## [WHAT IS REQUIRED]
Go through the listing below. Copy each line that has the string "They".

__________________________________________________

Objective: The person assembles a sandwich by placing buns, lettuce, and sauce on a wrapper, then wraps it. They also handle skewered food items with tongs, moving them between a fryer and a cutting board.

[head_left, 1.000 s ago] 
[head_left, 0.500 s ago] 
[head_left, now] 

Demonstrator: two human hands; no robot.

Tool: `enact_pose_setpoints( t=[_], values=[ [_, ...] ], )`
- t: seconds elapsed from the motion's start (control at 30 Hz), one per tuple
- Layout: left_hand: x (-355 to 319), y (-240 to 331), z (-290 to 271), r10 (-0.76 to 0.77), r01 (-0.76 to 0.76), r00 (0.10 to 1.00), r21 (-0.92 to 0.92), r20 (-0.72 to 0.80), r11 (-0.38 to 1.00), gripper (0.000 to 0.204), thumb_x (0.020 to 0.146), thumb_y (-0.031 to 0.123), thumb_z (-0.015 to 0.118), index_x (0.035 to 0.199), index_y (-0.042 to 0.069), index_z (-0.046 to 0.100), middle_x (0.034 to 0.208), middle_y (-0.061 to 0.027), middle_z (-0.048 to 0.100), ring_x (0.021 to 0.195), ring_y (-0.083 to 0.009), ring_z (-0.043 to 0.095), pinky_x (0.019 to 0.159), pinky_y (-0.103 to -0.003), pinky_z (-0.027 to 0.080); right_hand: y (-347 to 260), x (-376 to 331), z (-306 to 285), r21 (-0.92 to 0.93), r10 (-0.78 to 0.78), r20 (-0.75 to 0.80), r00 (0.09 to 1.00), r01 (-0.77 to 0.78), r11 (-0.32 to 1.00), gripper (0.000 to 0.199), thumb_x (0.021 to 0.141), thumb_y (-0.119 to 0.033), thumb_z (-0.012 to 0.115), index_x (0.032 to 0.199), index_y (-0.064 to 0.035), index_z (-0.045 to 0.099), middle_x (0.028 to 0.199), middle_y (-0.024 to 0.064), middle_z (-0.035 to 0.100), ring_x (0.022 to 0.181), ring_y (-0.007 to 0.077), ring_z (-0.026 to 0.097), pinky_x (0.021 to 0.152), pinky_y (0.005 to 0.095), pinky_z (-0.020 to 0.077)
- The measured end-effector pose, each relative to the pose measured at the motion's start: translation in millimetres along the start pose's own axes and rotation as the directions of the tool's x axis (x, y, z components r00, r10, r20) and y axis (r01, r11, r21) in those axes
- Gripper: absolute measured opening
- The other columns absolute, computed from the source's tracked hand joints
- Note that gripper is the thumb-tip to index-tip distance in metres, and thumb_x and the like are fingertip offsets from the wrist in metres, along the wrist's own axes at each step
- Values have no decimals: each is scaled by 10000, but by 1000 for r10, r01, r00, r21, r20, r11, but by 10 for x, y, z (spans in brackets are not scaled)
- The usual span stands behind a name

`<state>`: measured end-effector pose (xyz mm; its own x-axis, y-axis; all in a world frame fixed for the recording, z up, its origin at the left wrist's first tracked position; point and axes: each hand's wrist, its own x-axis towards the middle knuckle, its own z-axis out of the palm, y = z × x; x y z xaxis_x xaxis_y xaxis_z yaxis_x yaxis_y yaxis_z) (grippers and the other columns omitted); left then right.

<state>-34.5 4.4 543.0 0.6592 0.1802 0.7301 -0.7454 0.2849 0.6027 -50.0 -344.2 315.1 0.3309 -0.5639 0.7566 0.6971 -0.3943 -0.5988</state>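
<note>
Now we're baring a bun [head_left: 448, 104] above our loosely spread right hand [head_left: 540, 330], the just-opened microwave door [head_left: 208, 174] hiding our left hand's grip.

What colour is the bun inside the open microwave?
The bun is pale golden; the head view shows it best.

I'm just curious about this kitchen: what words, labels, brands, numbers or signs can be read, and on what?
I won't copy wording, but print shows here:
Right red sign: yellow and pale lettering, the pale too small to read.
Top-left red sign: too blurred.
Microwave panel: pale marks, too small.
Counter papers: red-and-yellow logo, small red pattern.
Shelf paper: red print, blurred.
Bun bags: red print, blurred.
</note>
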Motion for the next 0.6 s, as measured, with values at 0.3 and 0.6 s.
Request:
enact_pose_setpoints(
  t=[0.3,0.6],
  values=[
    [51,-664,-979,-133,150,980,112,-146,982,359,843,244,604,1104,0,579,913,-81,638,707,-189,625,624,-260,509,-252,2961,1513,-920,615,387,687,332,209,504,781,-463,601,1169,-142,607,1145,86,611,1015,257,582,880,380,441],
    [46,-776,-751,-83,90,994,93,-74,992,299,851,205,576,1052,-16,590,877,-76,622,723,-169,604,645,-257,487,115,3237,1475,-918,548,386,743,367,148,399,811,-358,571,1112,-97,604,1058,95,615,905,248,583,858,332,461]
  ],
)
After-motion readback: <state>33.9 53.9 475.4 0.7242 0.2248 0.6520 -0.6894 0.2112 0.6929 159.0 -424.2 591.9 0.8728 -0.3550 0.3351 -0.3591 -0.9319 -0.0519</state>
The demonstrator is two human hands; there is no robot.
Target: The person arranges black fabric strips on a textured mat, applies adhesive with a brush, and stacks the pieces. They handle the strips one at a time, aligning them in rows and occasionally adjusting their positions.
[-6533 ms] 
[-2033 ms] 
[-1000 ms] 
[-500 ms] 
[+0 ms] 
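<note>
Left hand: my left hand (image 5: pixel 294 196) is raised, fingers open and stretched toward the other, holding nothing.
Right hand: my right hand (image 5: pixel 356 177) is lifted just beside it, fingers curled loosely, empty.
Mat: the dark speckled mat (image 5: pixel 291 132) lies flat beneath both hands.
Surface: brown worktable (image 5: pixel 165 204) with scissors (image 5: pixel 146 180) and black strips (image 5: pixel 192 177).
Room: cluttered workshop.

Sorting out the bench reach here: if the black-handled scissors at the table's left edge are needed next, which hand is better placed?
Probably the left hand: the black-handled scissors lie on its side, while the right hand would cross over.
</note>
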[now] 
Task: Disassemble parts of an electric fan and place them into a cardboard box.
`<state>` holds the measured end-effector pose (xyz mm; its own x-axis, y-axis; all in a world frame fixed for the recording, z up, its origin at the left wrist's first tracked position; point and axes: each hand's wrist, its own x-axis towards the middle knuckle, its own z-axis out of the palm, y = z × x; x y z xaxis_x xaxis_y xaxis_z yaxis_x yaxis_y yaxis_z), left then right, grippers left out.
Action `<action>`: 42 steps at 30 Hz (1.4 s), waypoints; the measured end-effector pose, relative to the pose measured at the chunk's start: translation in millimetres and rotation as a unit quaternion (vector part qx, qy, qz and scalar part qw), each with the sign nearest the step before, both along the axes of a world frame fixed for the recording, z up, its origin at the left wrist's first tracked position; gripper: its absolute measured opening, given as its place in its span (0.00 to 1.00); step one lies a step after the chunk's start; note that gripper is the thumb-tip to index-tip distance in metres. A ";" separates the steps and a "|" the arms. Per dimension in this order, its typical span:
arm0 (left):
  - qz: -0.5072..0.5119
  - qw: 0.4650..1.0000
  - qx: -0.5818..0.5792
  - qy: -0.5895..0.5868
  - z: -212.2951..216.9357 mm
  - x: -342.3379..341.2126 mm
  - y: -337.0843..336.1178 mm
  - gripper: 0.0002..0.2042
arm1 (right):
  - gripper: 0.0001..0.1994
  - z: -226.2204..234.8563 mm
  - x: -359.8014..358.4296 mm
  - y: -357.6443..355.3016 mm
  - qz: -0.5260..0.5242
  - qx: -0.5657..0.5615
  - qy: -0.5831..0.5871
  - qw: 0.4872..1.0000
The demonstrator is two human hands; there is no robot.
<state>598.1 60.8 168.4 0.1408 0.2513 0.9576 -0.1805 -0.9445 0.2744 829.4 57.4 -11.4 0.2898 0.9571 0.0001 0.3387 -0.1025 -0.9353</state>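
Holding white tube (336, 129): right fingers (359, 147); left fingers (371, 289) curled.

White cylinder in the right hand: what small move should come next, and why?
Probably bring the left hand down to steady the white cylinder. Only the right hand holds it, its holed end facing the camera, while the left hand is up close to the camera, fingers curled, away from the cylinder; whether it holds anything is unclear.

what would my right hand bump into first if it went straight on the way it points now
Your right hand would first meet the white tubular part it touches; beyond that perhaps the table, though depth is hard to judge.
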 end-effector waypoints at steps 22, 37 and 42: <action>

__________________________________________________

## [RESPONSE FOR THIS EXERCISE]
Objective: The person assembles a sandwich by placing buns, lettuce, and sauce on a wrapper, then wraps it. They also handle skewered food items with tongs, moving them between a fryer and a cutting board.
Target: The person arranges black fabric strips on a textured mat, applies adhesive with a brush, and stacks the pieces. They handle the strips one at a time, aligning them in rows and occasionally adjusting their positions.

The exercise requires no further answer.